Exercise brief: Transcribe the entries exactly as given and skip whatever images they hold.

....................

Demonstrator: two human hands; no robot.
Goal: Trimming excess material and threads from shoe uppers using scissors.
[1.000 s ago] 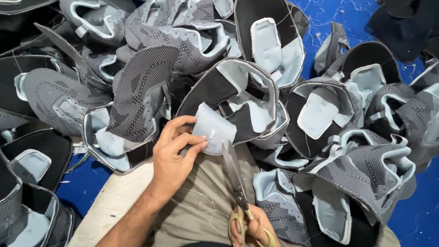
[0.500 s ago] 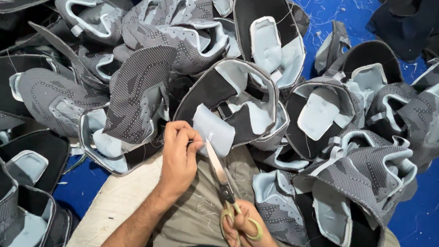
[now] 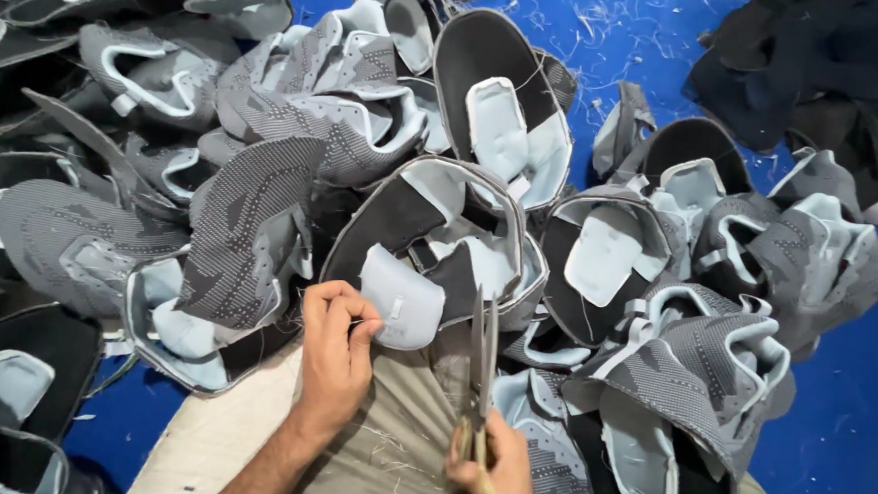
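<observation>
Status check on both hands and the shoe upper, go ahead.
Left hand pinching pale blue tongue of grey shoe upper. Right hand holding scissors, blades nearly shut, pointing up beside tongue. Other uppers piled close around.

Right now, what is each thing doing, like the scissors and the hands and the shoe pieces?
Scissors: blades shut, pointing up, gripped by the handles.
Right hand: closed around the scissors' handles.
Left hand: fingers pinching the edge of the pale blue tongue.
Pale blue tongue: pulled out over the lap.
Grey shoe upper: lying open, lining facing up.
Other shoe uppers: heaped loosely on the blue floor.
</observation>
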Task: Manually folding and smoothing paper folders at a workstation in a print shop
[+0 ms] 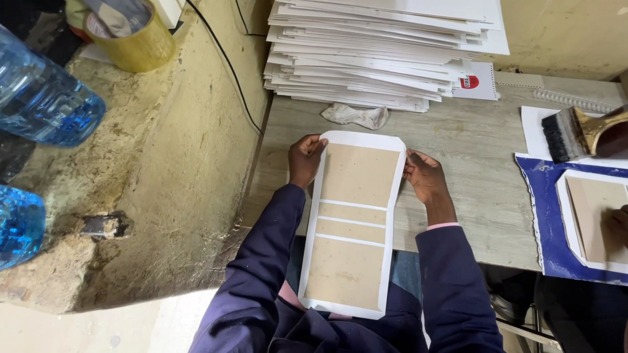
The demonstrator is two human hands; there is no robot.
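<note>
Fig.: white paper sheet w/ four brown card panels (353,222), laid lengthwise over grey table edge (471,137). Left hand (305,159) & right hand (424,176) pinch its far side margins, steadying it flat.

Two hands hold a white sheet with brown boards on it.

The left hand (306,159) grips the left edge of the white sheet (350,224) and the right hand (425,178) grips the right edge. Four brown boards (356,175) lie on the sheet. It rests on the grey bench (471,150). A stack of white sheets (383,49) sits behind. A brush (575,133) and a blue sheet (546,216) are at the right.
</note>
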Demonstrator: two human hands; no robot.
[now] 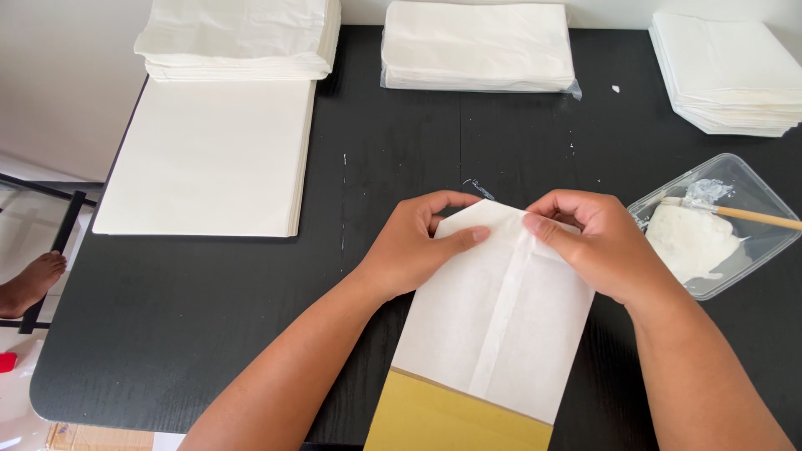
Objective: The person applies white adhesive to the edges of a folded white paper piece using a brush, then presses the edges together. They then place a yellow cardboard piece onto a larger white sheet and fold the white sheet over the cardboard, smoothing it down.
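White paper bag with a central seam lies flat on the black surface; we pinch its top edge, left hand and right hand both closed on it. We judge the end fold in hand; creasing it calls for even pressure, with the clear tub of white paste beside.

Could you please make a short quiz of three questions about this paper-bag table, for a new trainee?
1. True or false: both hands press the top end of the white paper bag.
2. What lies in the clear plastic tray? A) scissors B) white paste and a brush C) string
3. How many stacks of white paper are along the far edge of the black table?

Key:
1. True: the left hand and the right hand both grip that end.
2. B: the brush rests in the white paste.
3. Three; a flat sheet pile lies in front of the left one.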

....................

Result below:
Demonstrator: two human hands; no robot.
Goal: Trimming excess material and threads from shoe uppers using scissors.
[1.000 s ago] 
[0.500 s ago] 
[now] 
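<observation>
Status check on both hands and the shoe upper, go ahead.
Left hand pinching pale blue tongue of grey shoe upper. Right hand holding scissors, blades nearly shut, pointing up beside tongue. Other uppers piled close around.

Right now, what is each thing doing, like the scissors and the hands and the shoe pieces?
Scissors: blades shut, pointing up, gripped by the handles.
Right hand: closed around the scissors' handles.
Left hand: fingers pinching the edge of the pale blue tongue.
Pale blue tongue: pulled out over the lap.
Grey shoe upper: lying open, lining facing up.
Other shoe uppers: heaped loosely on the blue floor.
</observation>
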Task: Manually folding and smoothing paper folders at a workstation in a print shop
[+0 ms] 
The demonstrator is two human hands; there is no robot.
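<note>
Fig.: white paper sheet w/ four brown card panels (353,222), laid lengthwise over grey table edge (471,137). Left hand (305,159) & right hand (424,176) pinch its far side margins, steadying it flat.

Two hands hold a white sheet with brown boards on it.

The left hand (306,159) grips the left edge of the white sheet (350,224) and the right hand (425,178) grips the right edge. Four brown boards (356,175) lie on the sheet. It rests on the grey bench (471,150). A stack of white sheets (383,49) sits behind. A brush (575,133) and a blue sheet (546,216) are at the right.
</note>
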Demonstrator: two human hands; no robot.
[now] 
Objective: The person applies white adhesive to the edges of a folded white paper piece using a brush, then presses the edges together. They then place a yellow cardboard piece onto a larger white sheet and fold the white sheet over the cardboard, smoothing it down.
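White paper bag with a central seam lies flat on the black surface; we pinch its top edge, left hand and right hand both closed on it. We judge the end fold in hand; creasing it calls for even pressure, with the clear tub of white paste beside.

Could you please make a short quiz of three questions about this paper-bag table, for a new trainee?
1. True or false: both hands press the top end of the white paper bag.
2. What lies in the clear plastic tray? A) scissors B) white paste and a brush C) string
3. How many stacks of white paper are along the far edge of the black table?

Key:
1. True: the left hand and the right hand both grip that end.
2. B: the brush rests in the white paste.
3. Three; a flat sheet pile lies in front of the left one.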

This exercise requires nothing further.